── EXERCISE MATERIALS

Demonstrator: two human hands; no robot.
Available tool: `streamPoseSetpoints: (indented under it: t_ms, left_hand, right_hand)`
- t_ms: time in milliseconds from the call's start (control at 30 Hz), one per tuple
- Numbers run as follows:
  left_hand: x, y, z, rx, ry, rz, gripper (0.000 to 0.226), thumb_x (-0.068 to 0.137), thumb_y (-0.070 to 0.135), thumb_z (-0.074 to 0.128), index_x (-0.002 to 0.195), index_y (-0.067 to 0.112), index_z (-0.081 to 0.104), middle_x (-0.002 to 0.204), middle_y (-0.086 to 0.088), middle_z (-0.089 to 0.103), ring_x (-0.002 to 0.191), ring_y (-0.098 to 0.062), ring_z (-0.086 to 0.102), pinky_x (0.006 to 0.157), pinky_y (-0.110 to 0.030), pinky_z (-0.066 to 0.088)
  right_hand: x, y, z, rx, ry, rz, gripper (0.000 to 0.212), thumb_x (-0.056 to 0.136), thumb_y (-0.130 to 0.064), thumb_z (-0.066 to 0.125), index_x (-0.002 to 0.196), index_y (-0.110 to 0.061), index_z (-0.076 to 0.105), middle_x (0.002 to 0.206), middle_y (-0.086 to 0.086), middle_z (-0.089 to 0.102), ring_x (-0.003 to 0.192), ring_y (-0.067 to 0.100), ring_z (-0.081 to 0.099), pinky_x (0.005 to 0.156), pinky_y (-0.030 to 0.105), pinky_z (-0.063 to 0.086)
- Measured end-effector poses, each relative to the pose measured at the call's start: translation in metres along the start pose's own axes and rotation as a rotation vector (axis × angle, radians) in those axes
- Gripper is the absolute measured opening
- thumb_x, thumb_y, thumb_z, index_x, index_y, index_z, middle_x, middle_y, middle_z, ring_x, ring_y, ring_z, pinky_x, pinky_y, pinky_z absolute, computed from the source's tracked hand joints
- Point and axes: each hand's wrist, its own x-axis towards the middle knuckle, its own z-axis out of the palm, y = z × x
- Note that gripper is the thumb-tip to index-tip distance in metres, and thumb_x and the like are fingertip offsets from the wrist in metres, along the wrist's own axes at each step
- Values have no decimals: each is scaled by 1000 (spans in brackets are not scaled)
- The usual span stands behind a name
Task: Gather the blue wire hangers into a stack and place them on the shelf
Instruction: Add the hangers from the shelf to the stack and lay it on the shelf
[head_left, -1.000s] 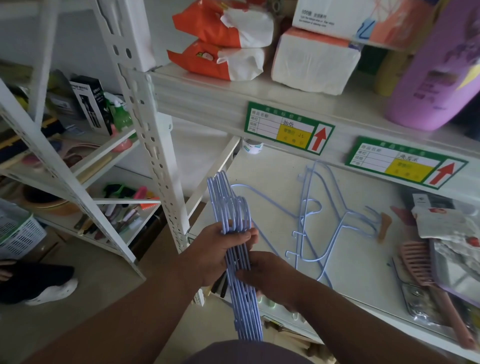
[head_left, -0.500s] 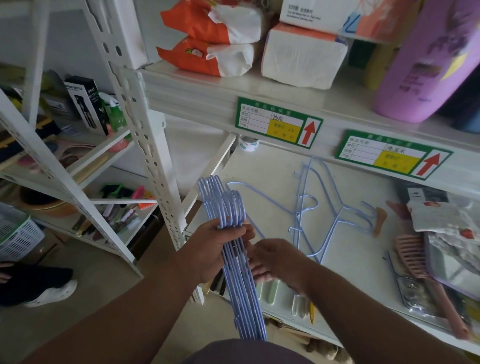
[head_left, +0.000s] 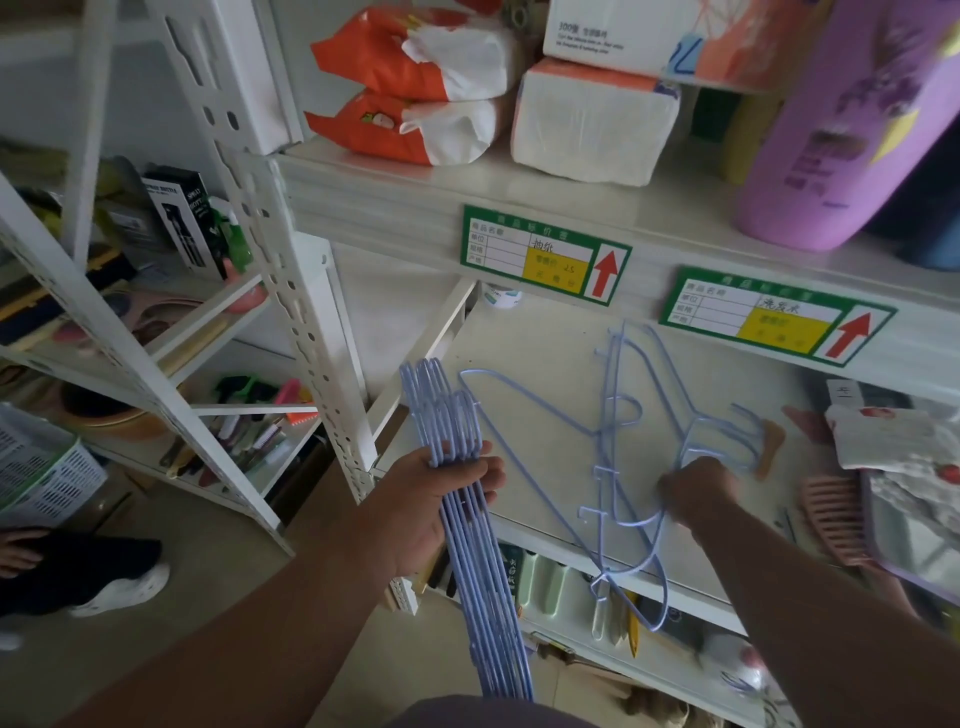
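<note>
While the left hand (head_left: 441, 499) stayed clamped on the stack of blue hangers (head_left: 467, 519) just off the shelf (head_left: 519, 332) edge, the right hand (head_left: 696, 488) closed over loose hangers (head_left: 618, 415) lying tangled on that shelf; interlocked hooks could snag and drag others off.

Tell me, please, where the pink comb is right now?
In the head view, the pink comb lies at the right of the lower shelf, just right of the right hand and the loose hangers.
</note>
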Motion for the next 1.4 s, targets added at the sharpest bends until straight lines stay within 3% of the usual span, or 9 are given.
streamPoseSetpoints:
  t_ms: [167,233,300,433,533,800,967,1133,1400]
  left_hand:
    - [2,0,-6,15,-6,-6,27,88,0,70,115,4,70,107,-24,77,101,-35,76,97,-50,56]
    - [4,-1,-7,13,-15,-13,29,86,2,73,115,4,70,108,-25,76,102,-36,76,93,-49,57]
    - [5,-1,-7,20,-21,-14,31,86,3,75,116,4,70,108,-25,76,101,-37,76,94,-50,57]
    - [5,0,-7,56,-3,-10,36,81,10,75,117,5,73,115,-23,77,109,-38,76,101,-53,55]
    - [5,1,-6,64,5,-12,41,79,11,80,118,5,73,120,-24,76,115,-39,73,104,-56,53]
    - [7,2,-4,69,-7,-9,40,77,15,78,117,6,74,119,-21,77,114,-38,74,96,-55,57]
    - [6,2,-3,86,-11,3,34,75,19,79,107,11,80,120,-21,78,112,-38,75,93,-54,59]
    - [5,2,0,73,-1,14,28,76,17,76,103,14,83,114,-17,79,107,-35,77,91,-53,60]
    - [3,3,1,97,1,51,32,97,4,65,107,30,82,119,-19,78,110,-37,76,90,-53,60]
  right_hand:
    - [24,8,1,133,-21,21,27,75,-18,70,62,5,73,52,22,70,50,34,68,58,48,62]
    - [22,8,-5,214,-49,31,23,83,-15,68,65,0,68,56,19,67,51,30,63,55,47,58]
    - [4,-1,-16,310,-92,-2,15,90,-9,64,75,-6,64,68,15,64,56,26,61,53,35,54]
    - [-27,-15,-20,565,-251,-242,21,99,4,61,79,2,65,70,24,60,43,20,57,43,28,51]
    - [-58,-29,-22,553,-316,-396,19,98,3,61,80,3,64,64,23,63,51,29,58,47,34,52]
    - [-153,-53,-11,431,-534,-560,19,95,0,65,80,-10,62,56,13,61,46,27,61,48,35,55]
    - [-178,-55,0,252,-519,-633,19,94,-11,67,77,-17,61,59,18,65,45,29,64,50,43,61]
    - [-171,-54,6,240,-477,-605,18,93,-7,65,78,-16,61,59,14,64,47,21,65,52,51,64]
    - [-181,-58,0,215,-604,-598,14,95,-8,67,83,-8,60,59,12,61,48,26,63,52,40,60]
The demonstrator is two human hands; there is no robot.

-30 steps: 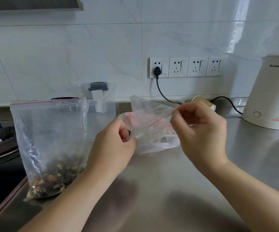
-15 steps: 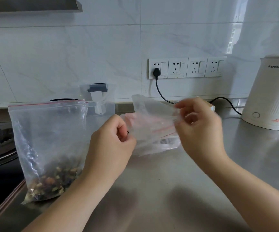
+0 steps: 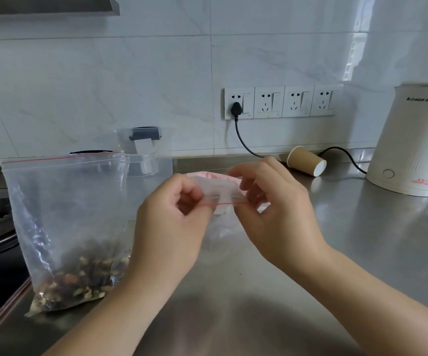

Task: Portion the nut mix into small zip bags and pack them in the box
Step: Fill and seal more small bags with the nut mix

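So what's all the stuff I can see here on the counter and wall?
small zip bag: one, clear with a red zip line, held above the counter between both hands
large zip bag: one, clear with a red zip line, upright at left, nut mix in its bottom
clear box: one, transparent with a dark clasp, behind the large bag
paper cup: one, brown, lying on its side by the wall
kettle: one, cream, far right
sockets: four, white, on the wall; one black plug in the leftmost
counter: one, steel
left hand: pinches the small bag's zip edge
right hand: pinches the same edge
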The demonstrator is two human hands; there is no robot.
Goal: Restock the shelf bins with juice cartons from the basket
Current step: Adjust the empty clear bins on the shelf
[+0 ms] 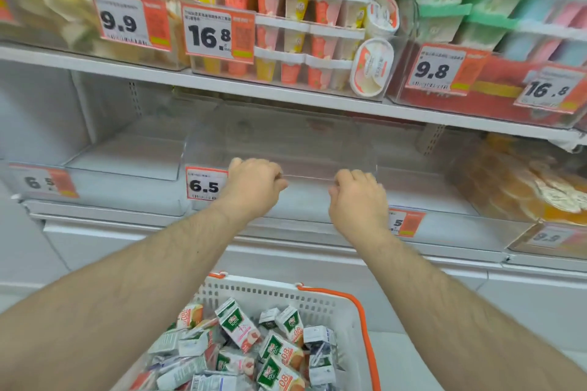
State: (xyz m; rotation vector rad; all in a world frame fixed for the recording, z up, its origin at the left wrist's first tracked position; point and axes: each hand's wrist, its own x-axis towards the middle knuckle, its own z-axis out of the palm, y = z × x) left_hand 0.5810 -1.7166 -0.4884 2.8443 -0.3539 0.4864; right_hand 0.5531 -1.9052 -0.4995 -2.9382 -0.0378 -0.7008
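Both hands grasp the front rim of the empty clear bin (pixel 279 149) on the middle shelf: the left hand (pixel 254 182) beside the 6.5 price tag (pixel 205 184), the right hand (pixel 357 195) near the bin's right corner. The juice cartons (pixel 254 346) lie loose in the basket (pixel 317 298) below. Uneven pulling may skew the bin, and overdrawing may tip it onto the basket.
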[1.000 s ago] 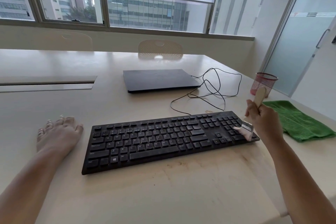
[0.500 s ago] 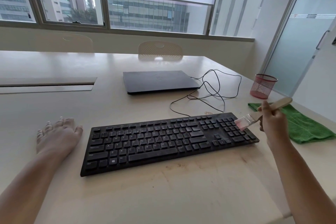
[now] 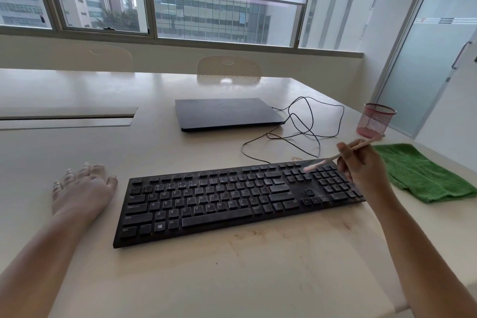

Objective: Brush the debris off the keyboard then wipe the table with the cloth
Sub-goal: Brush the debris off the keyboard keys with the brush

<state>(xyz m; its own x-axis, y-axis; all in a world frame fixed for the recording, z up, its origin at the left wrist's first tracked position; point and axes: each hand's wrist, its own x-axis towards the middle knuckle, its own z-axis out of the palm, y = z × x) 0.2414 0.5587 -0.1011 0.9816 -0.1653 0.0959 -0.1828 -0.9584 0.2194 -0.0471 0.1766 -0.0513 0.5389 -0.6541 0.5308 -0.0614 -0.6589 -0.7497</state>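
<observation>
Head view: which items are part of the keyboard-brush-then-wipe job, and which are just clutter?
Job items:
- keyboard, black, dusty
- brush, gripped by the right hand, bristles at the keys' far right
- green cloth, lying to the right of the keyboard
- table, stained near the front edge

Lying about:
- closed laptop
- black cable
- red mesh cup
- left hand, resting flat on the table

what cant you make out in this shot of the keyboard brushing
All from the head view:
- Brush: bristles motion-blurred; contact with the keyboard cannot be told.
- Right hand: it covers the middle of the handle and some numpad keys.
- Debris: too small to pick out among the keys.
- Cable: its end hidden behind the laptop.
- Cloth: right end cut off by the frame edge.
- Left hand: fingertips blurred.
</observation>
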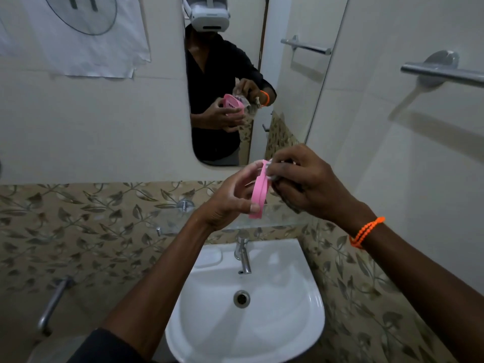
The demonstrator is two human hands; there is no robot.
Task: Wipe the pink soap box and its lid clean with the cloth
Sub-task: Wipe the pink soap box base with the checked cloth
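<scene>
Above the sink (309,297), level with the lower edge of the mirror (225,142), the left hand (230,203) holds a pink soap box part (258,191) on edge. The thumb is pressed on its lower end and the fingers are curled round its far side. Its long axis runs nearly upright, the top leaning a little away from the person. Whether it is the box or the lid cannot be told directly; the mirror shows a slotted pink piece.

The right hand (306,182) sits just right of that pink part, closed on a bunched cloth (271,174) and pressing it against the upper right face. Only a pale scrap of cloth shows between the fingers.

So the face being wiped looks toward the right hand, and the wiping likely runs along the upright length, with the left hand bracing from the other side.
</scene>
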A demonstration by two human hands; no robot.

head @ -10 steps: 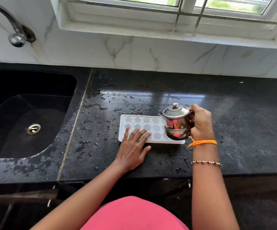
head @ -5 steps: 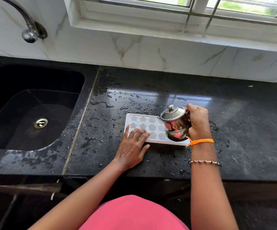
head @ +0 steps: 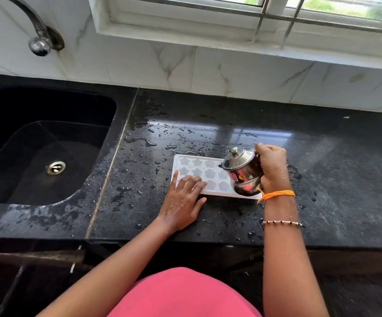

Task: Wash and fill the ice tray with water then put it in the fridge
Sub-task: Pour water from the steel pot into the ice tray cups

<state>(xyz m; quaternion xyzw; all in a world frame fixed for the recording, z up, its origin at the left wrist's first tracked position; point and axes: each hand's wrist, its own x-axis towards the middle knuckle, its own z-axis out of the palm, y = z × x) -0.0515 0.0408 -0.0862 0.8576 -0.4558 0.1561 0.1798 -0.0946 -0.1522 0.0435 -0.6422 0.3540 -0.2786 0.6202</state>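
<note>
A white ice tray [head: 199, 168] with star and flower shaped cells lies flat on the wet black counter [head: 322, 179]. My left hand [head: 183, 200] lies flat, fingers spread, pressing on the tray's near left corner. My right hand [head: 272, 168] grips the handle of a small lidded steel pot [head: 242, 172], tilted to the left over the right end of the tray. The pot hides the tray's right cells. I cannot make out a water stream.
A black sink [head: 43, 145] with a steel drain [head: 55, 167] lies to the left, and a tap [head: 39, 40] juts from the marble wall above it. Water drops scatter over the counter around the tray. A window sill runs along the back wall.
The pot has tilted a little further to the left over the tray. My head has shifted, so the whole scene sits further right in view. My left hand stays on the tray.
</note>
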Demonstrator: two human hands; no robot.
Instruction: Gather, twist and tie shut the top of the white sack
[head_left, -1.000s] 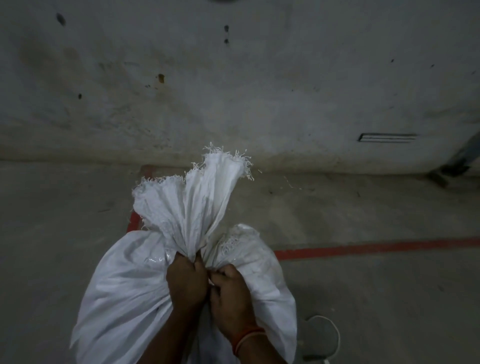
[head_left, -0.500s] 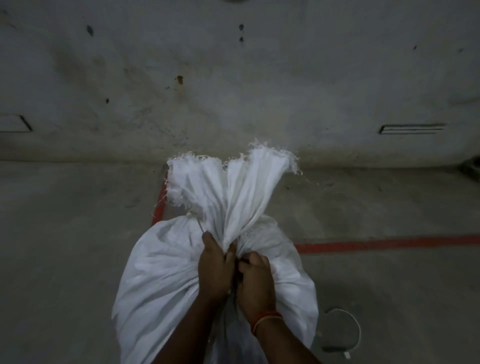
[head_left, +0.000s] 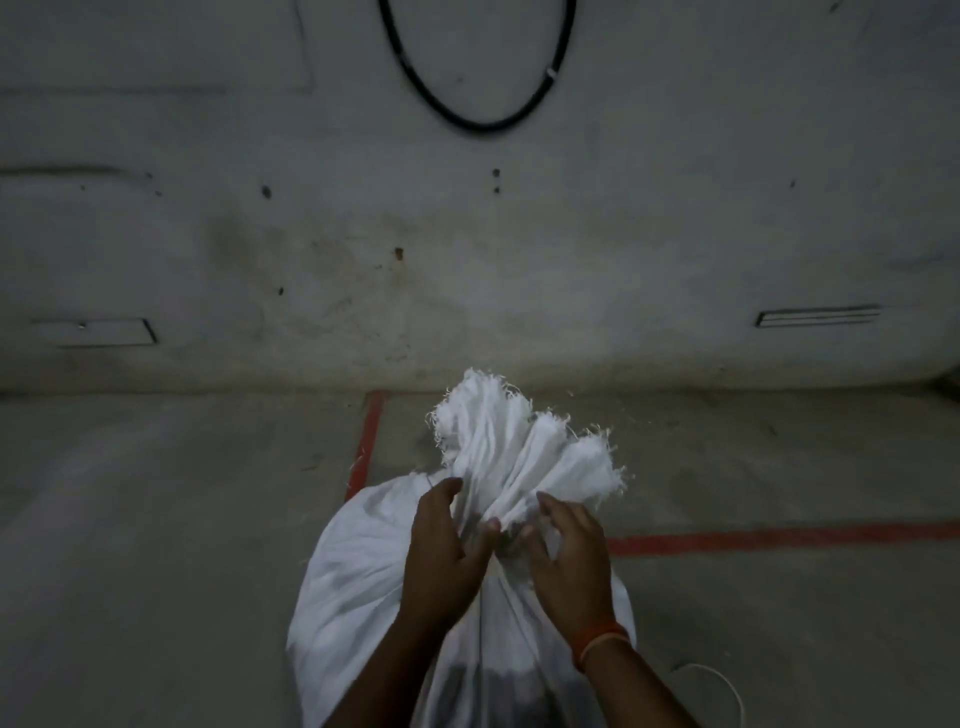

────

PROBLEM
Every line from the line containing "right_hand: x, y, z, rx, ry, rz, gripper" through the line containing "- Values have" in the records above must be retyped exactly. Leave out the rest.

EXERCISE ANSWER
  right_hand: x, y, z, rx, ry, rz, gripper (0.000 to 0.212), thumb_x (-0.056 to 0.136), thumb_y (-0.130 to 0.064), thumb_z (-0.066 to 0.125), index_x (-0.002 to 0.196), index_y (-0.110 to 0.061), index_z (-0.076 to 0.105), middle_x (0.002 to 0.206), middle_y (-0.086 to 0.086), middle_z (-0.089 to 0.102), ring_x (-0.003 to 0.192), ring_y (-0.067 to 0.100), ring_z (-0.081 to 0.099), pinky_x (0.005 to 0.156), pinky_y (-0.030 to 0.105), pinky_z (-0.063 to 0.086)
- Measured end-effector poses, each relative to the pose measured at the call's start: translation in metres along the start pose's own axes and rotation as a rotation vector (axis × angle, radians) in those axes
- Gripper is the absolute measured opening
- thumb_x, thumb_y, thumb_z, index_x, index_y, index_z, middle_x, middle_y, middle_z, ring_x, ring_y, ring_z, pinky_x, pinky_y, pinky_z absolute, computed from the source's tracked hand joints
- Point and axes: each hand's wrist, its own x-axis towards the middle knuckle, its own z-axis out of the palm, y = z × x
- Note that gripper is the thumb-tip to index-tip distance in metres, and thumb_x and the like are fingertip offsets from the wrist in metres, along the wrist's own axes at each step
- Values have no decimals: each is scaled by 1000 (spans in brackets are not scaled)

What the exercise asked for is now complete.